I know that there are calls for screening for APS. In fact, UK testing for thrombophilia is offered on a selective basis during early pregnancy based on clinical risk factors, including previous foetal loss, still-birth, a history of pre-eclampsia and severe intrauterine growth retardation. However, as noble Lords may know, the UK National Screening Committee advises Ministers and the NHS in all four countries about all aspects of screening policy and supports implementation. The UK NSC reviewed the evidence for antenatal, newborn and adult screening for thrombophilia, including APS, in March 2010 and recommended that population screening should not be offered. Also, the UK NSC did not recommend antenatal screening. However, the UK NSC is due to review its recommendations on antenatal, newborn and adult thrombophilia screening this year. A public consultation will be held on the review and any stakeholders or individuals who would like input into the consultation should contact the UK NSC for a copy of the review’s timetable.
I understand all that the noble Baronesses said about the need to support women with APS who suffer miscarriages. We know that pregnancy is a time of huge emotional significance. Sadly, some pregnancies end in miscarriages. Families who have to cope with the distressing event of miscarriage need sensitive support and care from services and the people around them. That is precisely why the Royal College of Obstetricians and Gynaecologists has set out clear standards for NHS service organisations and levels of care that should be provided to help patients who experience problems in early pregnancy, miscarriage, ectopic pregnancy and recurrent miscarriages.

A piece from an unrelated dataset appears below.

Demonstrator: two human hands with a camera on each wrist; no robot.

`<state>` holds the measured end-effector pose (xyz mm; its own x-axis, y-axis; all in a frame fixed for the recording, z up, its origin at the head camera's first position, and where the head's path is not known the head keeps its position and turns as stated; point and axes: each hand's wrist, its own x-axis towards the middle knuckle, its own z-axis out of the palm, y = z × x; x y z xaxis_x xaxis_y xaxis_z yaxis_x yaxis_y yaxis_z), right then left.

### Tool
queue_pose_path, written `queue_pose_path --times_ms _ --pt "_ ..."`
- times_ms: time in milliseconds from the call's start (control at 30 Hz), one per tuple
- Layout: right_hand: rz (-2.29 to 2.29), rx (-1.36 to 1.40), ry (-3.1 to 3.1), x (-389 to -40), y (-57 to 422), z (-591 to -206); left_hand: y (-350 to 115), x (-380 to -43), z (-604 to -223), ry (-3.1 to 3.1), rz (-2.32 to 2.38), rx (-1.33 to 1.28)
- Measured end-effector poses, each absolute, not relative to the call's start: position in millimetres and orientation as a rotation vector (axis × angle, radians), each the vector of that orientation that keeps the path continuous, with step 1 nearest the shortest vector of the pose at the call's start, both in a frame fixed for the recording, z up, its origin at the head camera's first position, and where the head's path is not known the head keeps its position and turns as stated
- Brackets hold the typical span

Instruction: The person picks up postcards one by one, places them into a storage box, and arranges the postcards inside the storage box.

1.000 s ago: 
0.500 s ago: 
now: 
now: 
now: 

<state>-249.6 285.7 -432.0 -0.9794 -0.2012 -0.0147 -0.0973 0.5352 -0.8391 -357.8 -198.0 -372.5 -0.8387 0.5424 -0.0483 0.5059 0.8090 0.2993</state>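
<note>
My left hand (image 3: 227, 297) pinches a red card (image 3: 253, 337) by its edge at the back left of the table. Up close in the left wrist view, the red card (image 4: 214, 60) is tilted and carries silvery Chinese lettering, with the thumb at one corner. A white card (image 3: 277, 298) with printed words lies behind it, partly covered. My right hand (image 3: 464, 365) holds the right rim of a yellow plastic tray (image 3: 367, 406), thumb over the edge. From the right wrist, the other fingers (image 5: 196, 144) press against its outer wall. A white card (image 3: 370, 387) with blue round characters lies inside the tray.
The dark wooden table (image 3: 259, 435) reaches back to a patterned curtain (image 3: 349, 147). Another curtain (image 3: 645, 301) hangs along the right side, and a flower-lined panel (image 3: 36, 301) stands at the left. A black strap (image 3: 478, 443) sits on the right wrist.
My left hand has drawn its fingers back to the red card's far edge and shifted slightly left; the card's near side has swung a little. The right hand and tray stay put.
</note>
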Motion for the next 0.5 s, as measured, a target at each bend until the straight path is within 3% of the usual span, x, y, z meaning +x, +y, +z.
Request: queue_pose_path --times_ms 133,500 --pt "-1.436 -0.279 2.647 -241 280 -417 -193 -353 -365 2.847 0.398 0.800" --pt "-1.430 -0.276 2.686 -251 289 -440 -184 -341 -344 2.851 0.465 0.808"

We still need to understand more about how APS affects people and how best to treat it. I am pleased to say that there is some research under way to help do just that. The National Institute for Health Research Clinical Research Network recently hosted a trial comparing the anti-coagulant effects of rivaroxaban and warfarin in patients with thrombotic APS. The trial closed to recruitment in November last year and is now in follow-up. In addition, the network has a new study in set-up that will look at the impact of fatigue and physical inactivity in people with APS.
I close by assuring noble Lords that this Government are determined to ensure that people with long-term conditions such as APS receive the help and support they need. I understand that noble Lords feel that gaps exist which should be bridged. I would be very happy to talk to the noble Baronesses, Lady Drake and Lady Morris, and the noble Lord, Lord Hunt, if they would like to come and see me about this. It is for this reason that through the mandate we have asked NHS England to make measurable progress in supporting people with ongoing health problems to live healthily and independently, with much better control over the care they receive. NHS England is taking action to make sure progress is made. For example, its business plan Putting Patients First sets out key actions to improve services for people with long-term conditions over the next two years. It has also recently published three handbooks to provide practical support for good management of long-term conditions and guidance on population risk-stratification. The aim is to help commissioners identify those patients who will benefit most from a personalised care planning approach. This, to be sure, is generic but I hope that it indicates the stress that we are putting on the importance of supporting those with long-term conditions, particularly those with multiple conditions.
In tandem with this, the Five Year Forward View, developed by the partner organisations that deliver and oversee health and care services, sets out that long-term conditions are now a central task of the NHS. Once again, I thank the noble Baroness for tabling this debate, which will help raise the profile of APS in a helpful way.